= Christine Beasley =

British nursing administrator; National Health Service administrator

Dame Christine Joan Beasley, (born 13 June 1944, in Essex, England) is a British nurse and NHS healthcare administrator.

==Career==
Beasley was educated at Westcliff High School for Girls, Southend-on-Sea, Essex. She began training in 1962 at the Royal London Hospital and worked as a staff nurse. During most of the 1970s she took a career gap to support her young family, returning to work as a district nurse in Ealing in 1979. In the 1980s/early 90s she took on senior roles at the Ealing and Riverside Health Authorities, before moving into wider regional nurse director posts at North Thames Regional Health Authority.

She has held a range of senior posts with a broad experience of policy development, leadership and general management including Head of Development with the Directorate of Health and Social Care and Director of Nursing, Human Resources & Organisational Development with the NHS Executive. She established the London Standing Conference, engaging nurses across the capital in leading service improvement and contributing to improvements in clinical practice across the country.

Beasley was Chief Nursing Officer for England from October 2004 until 2012. She was a strong supporter of the lead provided by nurses in tackling infections of patients in hospitals caused by Methicillin-resistant Staphylococcus aureus in the early 2000s. She sat on the Prime Minister's independent commission that published the Front Line Care (Report) in 2010.

She retired from the civil service in June 2012. Since 2012 Beasley has been a Non-Executive director at the NHS Trust Development Authority, a trustee of the Burdett Trust for Nursing since 2011 and also chair of the London region of Health Education England. She chaired the Florence Nightingale Museum and the council of the University of Buckingham.

She was made a fellow of the Royal College of Nursing in 2012.
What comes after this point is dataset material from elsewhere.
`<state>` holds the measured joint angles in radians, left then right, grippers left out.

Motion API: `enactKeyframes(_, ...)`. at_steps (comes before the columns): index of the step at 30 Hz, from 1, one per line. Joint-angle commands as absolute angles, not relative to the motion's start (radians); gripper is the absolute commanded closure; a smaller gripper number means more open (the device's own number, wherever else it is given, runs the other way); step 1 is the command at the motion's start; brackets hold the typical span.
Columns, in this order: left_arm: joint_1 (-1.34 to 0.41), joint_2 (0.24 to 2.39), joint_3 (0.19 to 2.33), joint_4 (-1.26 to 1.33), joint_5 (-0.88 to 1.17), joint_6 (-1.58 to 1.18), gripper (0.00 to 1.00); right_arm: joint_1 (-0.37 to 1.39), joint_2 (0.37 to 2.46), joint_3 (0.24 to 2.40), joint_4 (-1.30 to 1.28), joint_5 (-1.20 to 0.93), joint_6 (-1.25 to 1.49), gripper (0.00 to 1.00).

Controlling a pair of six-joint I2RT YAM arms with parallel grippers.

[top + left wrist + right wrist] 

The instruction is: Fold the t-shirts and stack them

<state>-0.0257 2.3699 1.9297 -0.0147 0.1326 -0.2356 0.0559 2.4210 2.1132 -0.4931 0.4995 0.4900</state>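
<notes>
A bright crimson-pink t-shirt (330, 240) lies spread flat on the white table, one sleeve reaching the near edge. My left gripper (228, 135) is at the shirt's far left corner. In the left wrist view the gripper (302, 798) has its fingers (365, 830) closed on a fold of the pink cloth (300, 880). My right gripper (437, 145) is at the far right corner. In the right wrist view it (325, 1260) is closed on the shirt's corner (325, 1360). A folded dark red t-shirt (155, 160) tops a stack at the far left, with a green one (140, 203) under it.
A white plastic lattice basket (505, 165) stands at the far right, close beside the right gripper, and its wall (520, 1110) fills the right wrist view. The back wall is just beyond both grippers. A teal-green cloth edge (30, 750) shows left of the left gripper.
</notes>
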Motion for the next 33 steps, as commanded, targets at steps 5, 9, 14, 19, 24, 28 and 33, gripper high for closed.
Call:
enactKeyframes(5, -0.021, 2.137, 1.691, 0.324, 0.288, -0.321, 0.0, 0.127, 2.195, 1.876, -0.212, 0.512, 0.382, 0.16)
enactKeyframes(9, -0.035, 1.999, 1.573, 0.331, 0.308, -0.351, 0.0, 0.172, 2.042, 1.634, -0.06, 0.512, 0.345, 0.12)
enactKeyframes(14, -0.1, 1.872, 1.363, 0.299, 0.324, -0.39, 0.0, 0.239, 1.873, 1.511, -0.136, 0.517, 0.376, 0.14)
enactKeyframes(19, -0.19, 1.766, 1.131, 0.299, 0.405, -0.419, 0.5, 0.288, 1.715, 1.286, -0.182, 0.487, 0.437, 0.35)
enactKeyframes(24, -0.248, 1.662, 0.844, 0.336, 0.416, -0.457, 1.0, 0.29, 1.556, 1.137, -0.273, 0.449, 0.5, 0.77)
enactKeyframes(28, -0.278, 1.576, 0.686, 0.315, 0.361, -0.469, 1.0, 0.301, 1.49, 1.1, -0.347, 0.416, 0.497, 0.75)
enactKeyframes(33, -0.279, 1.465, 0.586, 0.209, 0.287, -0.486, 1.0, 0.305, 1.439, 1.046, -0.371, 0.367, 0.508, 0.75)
In 2020, her continued professional activity included advocacy for improvements to nurse training and retention. Her opinion was that the many nurse vacancies that caused difficulties in dealing with the COVID-19 epidemic were caused by a lack of investment in nursing for over a decade. These included reductions in training places and removal of training bursaries in 2016 as well as poor retention of trained nurses including those from EU countries once Britain decided to leave the EU in 2016.

==Honorary Doctorates==

Beasley was awarded an Honorary Doctorate from Sheffield Hallam University in 2008 and an Honorary Doctorate of Health from Plymouth University in 2010.

==Affiliations==
- Honorary Professorship in Nursing, Thames Valley University in 1997
- Governor, Thames Valley University
- Fellow of the Queen's Nursing Institute
- Trustee of Marie Curie Cancer Care

==Damehood==
She was appointed Dame Commander of the Order of the British Empire (DBE) in the 2008 Birthday Honours.

==Personal life==
Beasley is the mother of three sons.